What is needed: Write out the records again, exactly. Nothing may be dropped.

Saved entries:
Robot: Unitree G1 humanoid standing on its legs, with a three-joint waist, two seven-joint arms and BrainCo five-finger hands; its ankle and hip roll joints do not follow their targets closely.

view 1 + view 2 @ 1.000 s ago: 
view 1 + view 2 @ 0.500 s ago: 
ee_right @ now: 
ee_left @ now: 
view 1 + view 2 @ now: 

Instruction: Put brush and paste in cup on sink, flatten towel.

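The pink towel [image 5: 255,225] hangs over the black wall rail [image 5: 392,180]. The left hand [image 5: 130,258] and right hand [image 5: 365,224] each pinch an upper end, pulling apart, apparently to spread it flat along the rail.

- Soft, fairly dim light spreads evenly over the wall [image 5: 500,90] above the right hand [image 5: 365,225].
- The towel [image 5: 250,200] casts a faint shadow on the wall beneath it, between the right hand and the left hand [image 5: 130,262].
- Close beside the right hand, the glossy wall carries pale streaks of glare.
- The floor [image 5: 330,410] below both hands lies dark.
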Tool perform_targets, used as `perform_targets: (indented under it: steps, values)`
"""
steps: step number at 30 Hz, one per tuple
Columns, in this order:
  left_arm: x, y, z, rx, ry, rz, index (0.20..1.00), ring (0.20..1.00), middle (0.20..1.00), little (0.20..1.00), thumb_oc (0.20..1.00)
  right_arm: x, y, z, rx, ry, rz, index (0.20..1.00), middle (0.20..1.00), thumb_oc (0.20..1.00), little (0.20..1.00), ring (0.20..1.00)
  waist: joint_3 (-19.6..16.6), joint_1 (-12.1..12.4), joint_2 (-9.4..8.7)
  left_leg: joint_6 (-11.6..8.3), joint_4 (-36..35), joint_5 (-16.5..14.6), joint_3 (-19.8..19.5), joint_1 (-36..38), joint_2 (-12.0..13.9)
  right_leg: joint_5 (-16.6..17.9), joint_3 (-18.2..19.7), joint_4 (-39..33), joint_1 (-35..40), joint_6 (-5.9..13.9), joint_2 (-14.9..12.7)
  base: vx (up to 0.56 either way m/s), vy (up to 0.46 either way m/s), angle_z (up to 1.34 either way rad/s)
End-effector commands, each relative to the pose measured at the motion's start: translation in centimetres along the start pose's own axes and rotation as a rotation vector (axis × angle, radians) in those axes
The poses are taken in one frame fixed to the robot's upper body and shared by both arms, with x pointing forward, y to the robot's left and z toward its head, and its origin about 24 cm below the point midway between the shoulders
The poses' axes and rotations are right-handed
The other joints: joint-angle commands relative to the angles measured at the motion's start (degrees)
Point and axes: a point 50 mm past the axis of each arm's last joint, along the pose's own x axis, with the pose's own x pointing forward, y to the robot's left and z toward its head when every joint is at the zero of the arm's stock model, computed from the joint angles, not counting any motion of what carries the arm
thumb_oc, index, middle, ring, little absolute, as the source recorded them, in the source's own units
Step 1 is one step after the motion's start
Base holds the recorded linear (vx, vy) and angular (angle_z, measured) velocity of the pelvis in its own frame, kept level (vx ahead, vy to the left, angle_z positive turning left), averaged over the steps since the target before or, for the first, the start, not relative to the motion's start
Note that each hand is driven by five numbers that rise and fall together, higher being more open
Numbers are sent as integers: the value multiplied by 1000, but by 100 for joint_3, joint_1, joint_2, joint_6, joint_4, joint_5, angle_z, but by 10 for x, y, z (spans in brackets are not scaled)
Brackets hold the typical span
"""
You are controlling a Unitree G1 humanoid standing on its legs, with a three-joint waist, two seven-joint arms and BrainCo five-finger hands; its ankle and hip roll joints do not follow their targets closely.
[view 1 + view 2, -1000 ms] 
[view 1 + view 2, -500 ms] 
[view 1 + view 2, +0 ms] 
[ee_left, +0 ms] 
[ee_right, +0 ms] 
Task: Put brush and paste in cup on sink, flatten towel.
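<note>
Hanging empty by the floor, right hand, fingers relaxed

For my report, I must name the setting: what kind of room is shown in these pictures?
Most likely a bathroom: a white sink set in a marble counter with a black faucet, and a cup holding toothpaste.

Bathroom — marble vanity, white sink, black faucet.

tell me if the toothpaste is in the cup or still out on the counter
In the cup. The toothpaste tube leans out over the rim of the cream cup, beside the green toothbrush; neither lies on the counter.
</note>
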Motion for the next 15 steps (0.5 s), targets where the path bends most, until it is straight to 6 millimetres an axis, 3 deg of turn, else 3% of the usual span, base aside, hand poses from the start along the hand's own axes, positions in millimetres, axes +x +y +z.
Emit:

The completed task:
Robot: Unitree G1 humanoid standing on its legs, with a three-joint waist, two seven-joint arms and BrainCo five-finger hands; its ankle and hip roll joints do not follow their targets closely.

view 1 + view 2 @ 1.000 s ago: 
view 1 + view 2 @ 0.500 s ago: 
ee_right @ now: 
ee_left @ now: 
view 1 + view 2 @ now: 

Instruction: Put brush and paste in cup on sink, flatten towel.

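The pink towel [image 5: 255,225] hangs over the black wall rail [image 5: 392,180]. The left hand [image 5: 130,258] and right hand [image 5: 365,224] each pinch an upper end, pulling apart, apparently to spread it flat along the rail.

- Soft, fairly dim light spreads evenly over the wall [image 5: 500,90] above the right hand [image 5: 365,225].
- The towel [image 5: 250,200] casts a faint shadow on the wall beneath it, between the right hand and the left hand [image 5: 130,262].
- Close beside the right hand, the glossy wall carries pale streaks of glare.
- The floor [image 5: 330,410] below both hands lies dark.
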Tool perform_targets, used as `perform_targets: (indented under it: steps, values)`
"""
steps: step number at 30 Hz, one per tuple
Columns, in this order:
  left_arm: x, y, z, rx, ry, rz, index (0.20..1.00), ring (0.20..1.00), middle (0.20..1.00), little (0.20..1.00), thumb_oc (0.20..1.00)
  right_arm: x, y, z, rx, ry, rz, index (0.20..1.00), middle (0.20..1.00), thumb_oc (0.20..1.00), little (0.20..1.00), ring (0.20..1.00)
  waist: joint_3 (-19.6..16.6), joint_1 (-12.1..12.4), joint_2 (-9.4..8.7)
  left_leg: joint_6 (-11.6..8.3), joint_4 (-36..35), joint_5 (-16.5..14.6), joint_3 (-19.8..19.5), joint_1 (-36..38), joint_2 (-12.0..13.9)
  right_leg: joint_5 (-16.6..17.9), joint_3 (-18.2..19.7), joint_4 (-39..33), joint_1 (-35..40), joint_6 (-5.9..13.9), joint_2 (-14.9..12.7)
  base: vx (up to 0.56 either way m/s), vy (up to 0.46 either way m/s), angle_z (up to 1.34 either way rad/s)
End-effector commands, each relative to the pose measured at the motion's start: translation in centimetres along the start pose's own axes and rotation as a rotation vector (axis × angle, radians) in those axes
The poses are taken in one frame fixed to the robot's upper body and shared by both arms, with x pointing forward, y to the robot's left and z toward its head, and its origin about 24 cm below the point midway between the shoulders
The poses' axes and rotations are right-handed
The other joints: joint-angle commands relative to the angles measured at the motion's start (degrees)
Point and axes: a point 50 mm past the axis of each arm's last joint, along the pose's own x axis, with the pose's own x pointing forward, y to the robot's left and z toward its head when every joint is at the zero of the arm's stock model, computed from the joint angles, not counting any motion of what carries the arm
thumb_oc, index, middle, ring, little absolute, as the source recorded them, in the source's own units
Step 1 is one step after the motion's start
Base holds the recorded linear (vx, vy) and angular (angle_z, measured) velocity of the pelvis in its own frame, kept level (vx ahead, vy to the left, angle_z positive turning left), averaged over the steps since the target before or, for the first, the start, not relative to the motion's start
Note that each hand is driven by five numbers that rise and fall together, higher being more open
Numbers are sent as integers: the value multiplied by 1000, but by 100 for joint_3, joint_1, joint_2, joint_6, joint_4, joint_5, angle_z, but by 10 for x, y, z (spans in brackets are not scaled)
Brackets hold the typical span
"""
You are controlling a Unitree G1 humanoid standing on its legs, with a three-joint waist, two seven-joint arms and BrainCo five-finger hands; its ankle and hip roll joints do not follow their targets closely.
[view 1 + view 2, -1000 ms] 
[view 1 + view 2, -500 ms] 
[view 1 + view 2, +0 ms] 
[ee_left, +0 ms] 
[ee_right, +0 ms] 
Task: Put brush and paste in cup on sink, flatten towel.
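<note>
Hanging empty by the floor, right hand, fingers relaxed

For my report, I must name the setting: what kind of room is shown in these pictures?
Most likely a bathroom: a white sink set in a marble counter with a black faucet, and a cup holding toothpaste.

Bathroom — marble vanity, white sink, black faucet.

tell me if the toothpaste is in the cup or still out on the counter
In the cup. The toothpaste tube leans out over the rim of the cream cup, beside the green toothbrush; neither lies on the counter.
</note>
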Motion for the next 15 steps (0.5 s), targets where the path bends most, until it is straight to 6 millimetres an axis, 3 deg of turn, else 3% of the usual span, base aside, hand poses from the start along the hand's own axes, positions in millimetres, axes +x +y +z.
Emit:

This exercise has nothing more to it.